[Date Prev][Date Next][Thread Prev][Thread Next][Date Index][Thread Index]

Re: [AUDITORY] Semantic McGurk Effect



Does anybody know the _first_ time such an effect was mentioned?  I would not be surprised if it were in the 19th century (e.g. Helmholtz) or earlier.  Possibly also in literary work or poetry.  The basic idea (perception as inference based on an internal model) dates back at least to Alhacen (Ibn al-Haytham), but I’m wondering more about the specific case of speech. 

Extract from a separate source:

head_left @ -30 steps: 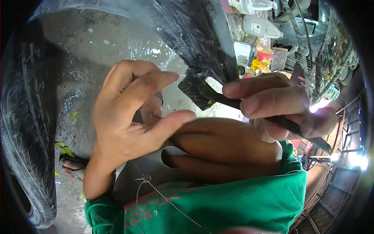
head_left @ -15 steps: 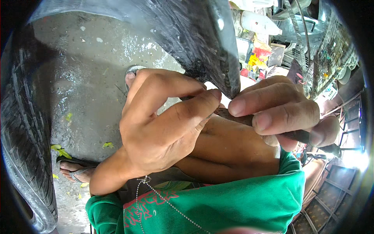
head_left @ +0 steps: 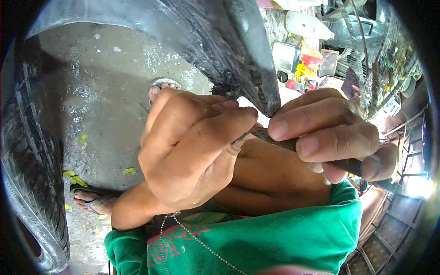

Note that Michel Imbert very recently published a book on Ibn al-Hatham ( http://www.vrin.fr/book.php?code=9782711629343) that I hope someone will translate to English.

Alain


> On 7 Aug 2020, at 10:38, Prof. Roger K. Moore <0000011559506d60-dmarc-request@xxxxxxxxxxxxxxx> wrote:
> 
> I must admit to being surprised by the surprise engendered by this video.  Anyone who was around during the early days of text-to-speech synthesis is very aware of the danger of presenting the text in advance of or simultaneous with the generated speech.  The intelligibility of the resulting synthesis could be zero without the 'prior' and 100% with the visual cue.
> 
> So, given that we know that perception involves the integration of top-down expectations with bottom-up evidence (going right back to Richard Warren's work on the 'phoneme restoration effect'), why is this TikTok demo surprising?  Or maybe I'm missing something?
> 
> Best wishes
> Roger
> 
> --------------------------------------------------------------------------------------------
> Prof ROGER K MOORE* BA(Hons) MSc PhD FIOA FISCA MIET
> 
> Chair of Spoken Language Processing
> Vocal Interactivity Lab (VILab), Sheffield Robotics
> Speech & Hearing Research Group (SPandH)
> Department of Computer Science, UNIVERSITY OF SHEFFIELD
> Regent Court, 211 Portobello, Sheffield, S1 4DP, UK
> 
> * Winner of the 2016 Antonio Zampolli Prize for "Outstanding Contributions 
> to the Advancement of Language Resources & Language Technology 
> Evaluation within Human Language Technologies"
> 
> e-mail:  r.k.moore@xxxxxxxxxxxxxxx
> web: http://staffwww.dcs.shef.ac.uk/people/R.K.Moore/
> twitter: @rogerkmoore
> Tel: +44 (0) 11422 21807
> Fax: +44 (0) 11422 21810
> Mob: +44 (0) 7910 073631
> 
> Editor-in-Chief: COMPUTER SPEECH AND LANGUAGE
> (http://www.journals.elsevier.com/computer-speech-and-language/)
> --------------------------------------------------------------------------------------------
> 
> 
> On Fri, 7 Aug 2020 at 05:12, Malcolm Slaney <malcolm@xxxxxxxx> wrote:
> Has there been anything formal published on this effect?
>    https://www.iflscience.com/brain/what-the-hell-is-going-on-in-this-tiktok-audio-illusion
> 
> It sounds to me like a semantic version of the McGurk effect.
> 
> Nice demo.
> 
> - Malcolm
>